* [WHAT YOU NEED TO DO] I need the lines below from the one with "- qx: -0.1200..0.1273" down to the one with "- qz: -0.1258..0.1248" reproduced exactly, both ends included, and nothing else.

* [SOURCE DATA]
[Start of Attachment]
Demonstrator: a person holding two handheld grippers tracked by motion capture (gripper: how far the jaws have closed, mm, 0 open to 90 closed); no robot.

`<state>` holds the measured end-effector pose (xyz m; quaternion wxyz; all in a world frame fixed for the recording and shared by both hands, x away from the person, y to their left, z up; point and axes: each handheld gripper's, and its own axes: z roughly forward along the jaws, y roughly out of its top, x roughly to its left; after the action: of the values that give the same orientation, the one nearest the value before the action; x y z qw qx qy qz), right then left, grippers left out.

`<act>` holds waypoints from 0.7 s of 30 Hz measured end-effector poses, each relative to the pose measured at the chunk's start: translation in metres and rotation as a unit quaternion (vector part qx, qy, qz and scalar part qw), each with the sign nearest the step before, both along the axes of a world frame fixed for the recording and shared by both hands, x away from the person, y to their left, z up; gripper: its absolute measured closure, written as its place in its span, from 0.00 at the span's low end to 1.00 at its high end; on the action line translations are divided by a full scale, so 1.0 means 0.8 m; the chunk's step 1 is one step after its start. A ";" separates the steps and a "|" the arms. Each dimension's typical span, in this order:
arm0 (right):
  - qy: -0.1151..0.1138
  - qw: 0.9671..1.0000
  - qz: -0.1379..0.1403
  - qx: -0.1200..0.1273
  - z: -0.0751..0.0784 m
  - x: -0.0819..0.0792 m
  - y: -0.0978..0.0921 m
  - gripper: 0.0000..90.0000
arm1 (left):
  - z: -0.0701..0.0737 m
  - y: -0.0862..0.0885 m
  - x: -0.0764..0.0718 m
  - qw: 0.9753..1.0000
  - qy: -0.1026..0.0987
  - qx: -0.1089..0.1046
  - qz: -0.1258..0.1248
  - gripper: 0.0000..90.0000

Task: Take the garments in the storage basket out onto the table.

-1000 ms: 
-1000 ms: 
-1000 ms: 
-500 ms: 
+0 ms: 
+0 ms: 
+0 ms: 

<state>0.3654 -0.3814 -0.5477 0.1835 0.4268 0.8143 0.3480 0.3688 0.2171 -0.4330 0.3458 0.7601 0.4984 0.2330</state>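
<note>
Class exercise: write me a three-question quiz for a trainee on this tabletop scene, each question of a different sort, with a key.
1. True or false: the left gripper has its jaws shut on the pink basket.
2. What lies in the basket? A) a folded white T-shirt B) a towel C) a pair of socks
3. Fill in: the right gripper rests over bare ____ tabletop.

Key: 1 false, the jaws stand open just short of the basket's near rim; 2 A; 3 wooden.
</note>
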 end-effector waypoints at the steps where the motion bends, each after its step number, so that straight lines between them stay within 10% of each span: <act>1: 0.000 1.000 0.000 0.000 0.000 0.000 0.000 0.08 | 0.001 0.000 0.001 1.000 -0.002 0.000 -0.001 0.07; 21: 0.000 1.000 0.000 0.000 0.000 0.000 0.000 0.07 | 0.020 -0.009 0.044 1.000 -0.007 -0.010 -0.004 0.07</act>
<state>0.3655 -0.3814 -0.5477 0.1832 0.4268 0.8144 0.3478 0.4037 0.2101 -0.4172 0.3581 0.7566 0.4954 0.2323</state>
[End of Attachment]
* [ANSWER TO THIS TASK]
  - qx: -0.1200..0.1273
  - z: -0.0751..0.0784 m
  - x: -0.0819..0.0792 m
  - y: -0.0978..0.0921 m
  - gripper: 0.0000..90.0000
arm1 (left):
  - z: -0.0701..0.0737 m
  - y: -0.0862..0.0885 m
  - x: -0.0764..0.0718 m
  - qw: 0.9753..1.0000
  - qy: -0.1026..0.0987
  - qx: -0.1089..0.1046
  - qz: -0.1258..0.1248

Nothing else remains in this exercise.